> [What this task involves]: Print all the data below exactly, without images.
(Provided material begins)
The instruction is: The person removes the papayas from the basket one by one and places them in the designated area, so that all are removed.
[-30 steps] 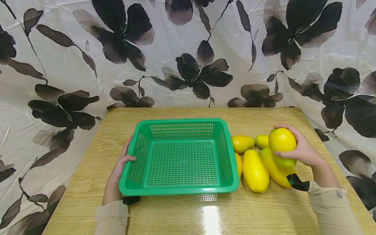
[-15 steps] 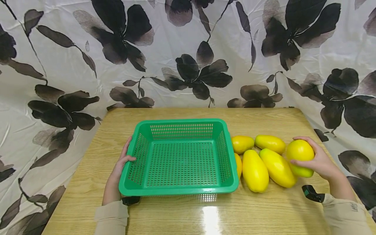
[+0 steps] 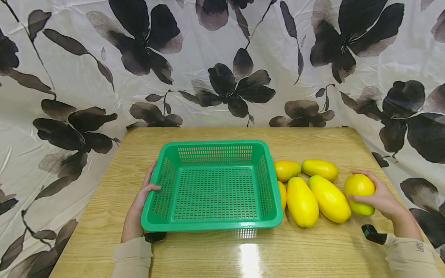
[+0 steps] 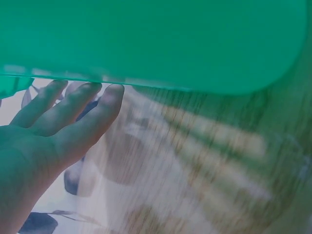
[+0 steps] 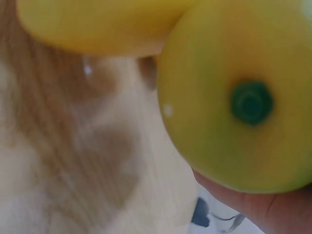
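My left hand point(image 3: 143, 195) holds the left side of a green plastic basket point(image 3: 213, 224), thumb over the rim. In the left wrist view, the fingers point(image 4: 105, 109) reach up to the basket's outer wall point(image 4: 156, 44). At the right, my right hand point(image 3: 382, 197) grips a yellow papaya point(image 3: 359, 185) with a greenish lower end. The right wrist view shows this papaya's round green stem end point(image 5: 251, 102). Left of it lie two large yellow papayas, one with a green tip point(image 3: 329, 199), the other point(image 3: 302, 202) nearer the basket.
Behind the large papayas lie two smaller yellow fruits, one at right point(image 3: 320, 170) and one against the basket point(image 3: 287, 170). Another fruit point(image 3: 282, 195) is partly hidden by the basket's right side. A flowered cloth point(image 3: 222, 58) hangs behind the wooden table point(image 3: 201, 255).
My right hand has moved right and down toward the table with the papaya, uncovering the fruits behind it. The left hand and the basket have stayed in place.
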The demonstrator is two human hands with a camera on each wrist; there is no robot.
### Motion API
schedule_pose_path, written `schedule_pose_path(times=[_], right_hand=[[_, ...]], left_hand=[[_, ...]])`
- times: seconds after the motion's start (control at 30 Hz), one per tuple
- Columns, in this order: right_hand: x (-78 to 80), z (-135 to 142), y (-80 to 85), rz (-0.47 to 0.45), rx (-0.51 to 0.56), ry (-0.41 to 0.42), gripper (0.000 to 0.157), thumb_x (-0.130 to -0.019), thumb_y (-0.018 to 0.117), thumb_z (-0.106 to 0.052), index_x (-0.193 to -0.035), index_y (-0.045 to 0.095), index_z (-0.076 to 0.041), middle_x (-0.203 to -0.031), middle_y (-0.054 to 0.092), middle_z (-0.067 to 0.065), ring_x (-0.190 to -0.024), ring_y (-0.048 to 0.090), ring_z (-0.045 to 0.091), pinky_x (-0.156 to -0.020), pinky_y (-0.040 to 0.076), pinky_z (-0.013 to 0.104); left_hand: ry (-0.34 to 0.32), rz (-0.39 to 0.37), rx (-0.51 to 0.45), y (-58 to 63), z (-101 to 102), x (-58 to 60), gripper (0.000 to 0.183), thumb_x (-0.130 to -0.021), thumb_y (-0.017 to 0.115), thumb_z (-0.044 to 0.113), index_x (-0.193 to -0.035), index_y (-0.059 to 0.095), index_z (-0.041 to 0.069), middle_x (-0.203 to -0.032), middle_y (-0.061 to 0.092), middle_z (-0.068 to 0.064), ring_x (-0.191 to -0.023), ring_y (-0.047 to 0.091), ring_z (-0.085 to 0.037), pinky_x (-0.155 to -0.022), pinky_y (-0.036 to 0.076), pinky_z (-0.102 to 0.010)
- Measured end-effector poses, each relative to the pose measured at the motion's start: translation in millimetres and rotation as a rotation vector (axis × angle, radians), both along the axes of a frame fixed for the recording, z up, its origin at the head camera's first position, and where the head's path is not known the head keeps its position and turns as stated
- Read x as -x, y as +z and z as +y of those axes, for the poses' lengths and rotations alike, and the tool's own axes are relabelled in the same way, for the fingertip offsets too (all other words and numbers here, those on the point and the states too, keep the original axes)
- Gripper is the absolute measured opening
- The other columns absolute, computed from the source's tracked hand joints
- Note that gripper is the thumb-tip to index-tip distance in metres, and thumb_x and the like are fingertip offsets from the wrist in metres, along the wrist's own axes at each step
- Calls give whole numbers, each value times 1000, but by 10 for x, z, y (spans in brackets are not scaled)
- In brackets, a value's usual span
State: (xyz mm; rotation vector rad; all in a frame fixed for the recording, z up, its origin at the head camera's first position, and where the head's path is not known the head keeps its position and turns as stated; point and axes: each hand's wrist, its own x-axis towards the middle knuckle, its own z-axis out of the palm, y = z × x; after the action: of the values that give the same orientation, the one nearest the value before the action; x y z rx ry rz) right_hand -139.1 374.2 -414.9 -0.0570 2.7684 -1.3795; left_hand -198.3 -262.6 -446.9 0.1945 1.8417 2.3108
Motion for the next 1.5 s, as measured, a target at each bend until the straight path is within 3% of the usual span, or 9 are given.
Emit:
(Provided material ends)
> [Written answer]:
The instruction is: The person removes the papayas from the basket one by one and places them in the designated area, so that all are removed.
[-30 steps] 
[-15 steps] 
[+0 steps] 
[+0 steps] 
[+0 steps] 
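My left hand point(image 3: 143, 195) holds the left side of a green plastic basket point(image 3: 213, 224), thumb over the rim. In the left wrist view, the fingers point(image 4: 105, 109) reach up to the basket's outer wall point(image 4: 156, 44). At the right, my right hand point(image 3: 382, 197) grips a yellow papaya point(image 3: 359, 185) with a greenish lower end. The right wrist view shows this papaya's round green stem end point(image 5: 251, 102). Left of it lie two large yellow papayas, one with a green tip point(image 3: 329, 199), the other point(image 3: 302, 202) nearer the basket.
Behind the large papayas lie two smaller yellow fruits, one at right point(image 3: 320, 170) and one against the basket point(image 3: 287, 170). Another fruit point(image 3: 282, 195) is partly hidden by the basket's right side. A flowered cloth point(image 3: 222, 58) hangs behind the wooden table point(image 3: 201, 255).
My right hand has moved right and down toward the table with the papaya, uncovering the fruits behind it. The left hand and the basket have stayed in place.
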The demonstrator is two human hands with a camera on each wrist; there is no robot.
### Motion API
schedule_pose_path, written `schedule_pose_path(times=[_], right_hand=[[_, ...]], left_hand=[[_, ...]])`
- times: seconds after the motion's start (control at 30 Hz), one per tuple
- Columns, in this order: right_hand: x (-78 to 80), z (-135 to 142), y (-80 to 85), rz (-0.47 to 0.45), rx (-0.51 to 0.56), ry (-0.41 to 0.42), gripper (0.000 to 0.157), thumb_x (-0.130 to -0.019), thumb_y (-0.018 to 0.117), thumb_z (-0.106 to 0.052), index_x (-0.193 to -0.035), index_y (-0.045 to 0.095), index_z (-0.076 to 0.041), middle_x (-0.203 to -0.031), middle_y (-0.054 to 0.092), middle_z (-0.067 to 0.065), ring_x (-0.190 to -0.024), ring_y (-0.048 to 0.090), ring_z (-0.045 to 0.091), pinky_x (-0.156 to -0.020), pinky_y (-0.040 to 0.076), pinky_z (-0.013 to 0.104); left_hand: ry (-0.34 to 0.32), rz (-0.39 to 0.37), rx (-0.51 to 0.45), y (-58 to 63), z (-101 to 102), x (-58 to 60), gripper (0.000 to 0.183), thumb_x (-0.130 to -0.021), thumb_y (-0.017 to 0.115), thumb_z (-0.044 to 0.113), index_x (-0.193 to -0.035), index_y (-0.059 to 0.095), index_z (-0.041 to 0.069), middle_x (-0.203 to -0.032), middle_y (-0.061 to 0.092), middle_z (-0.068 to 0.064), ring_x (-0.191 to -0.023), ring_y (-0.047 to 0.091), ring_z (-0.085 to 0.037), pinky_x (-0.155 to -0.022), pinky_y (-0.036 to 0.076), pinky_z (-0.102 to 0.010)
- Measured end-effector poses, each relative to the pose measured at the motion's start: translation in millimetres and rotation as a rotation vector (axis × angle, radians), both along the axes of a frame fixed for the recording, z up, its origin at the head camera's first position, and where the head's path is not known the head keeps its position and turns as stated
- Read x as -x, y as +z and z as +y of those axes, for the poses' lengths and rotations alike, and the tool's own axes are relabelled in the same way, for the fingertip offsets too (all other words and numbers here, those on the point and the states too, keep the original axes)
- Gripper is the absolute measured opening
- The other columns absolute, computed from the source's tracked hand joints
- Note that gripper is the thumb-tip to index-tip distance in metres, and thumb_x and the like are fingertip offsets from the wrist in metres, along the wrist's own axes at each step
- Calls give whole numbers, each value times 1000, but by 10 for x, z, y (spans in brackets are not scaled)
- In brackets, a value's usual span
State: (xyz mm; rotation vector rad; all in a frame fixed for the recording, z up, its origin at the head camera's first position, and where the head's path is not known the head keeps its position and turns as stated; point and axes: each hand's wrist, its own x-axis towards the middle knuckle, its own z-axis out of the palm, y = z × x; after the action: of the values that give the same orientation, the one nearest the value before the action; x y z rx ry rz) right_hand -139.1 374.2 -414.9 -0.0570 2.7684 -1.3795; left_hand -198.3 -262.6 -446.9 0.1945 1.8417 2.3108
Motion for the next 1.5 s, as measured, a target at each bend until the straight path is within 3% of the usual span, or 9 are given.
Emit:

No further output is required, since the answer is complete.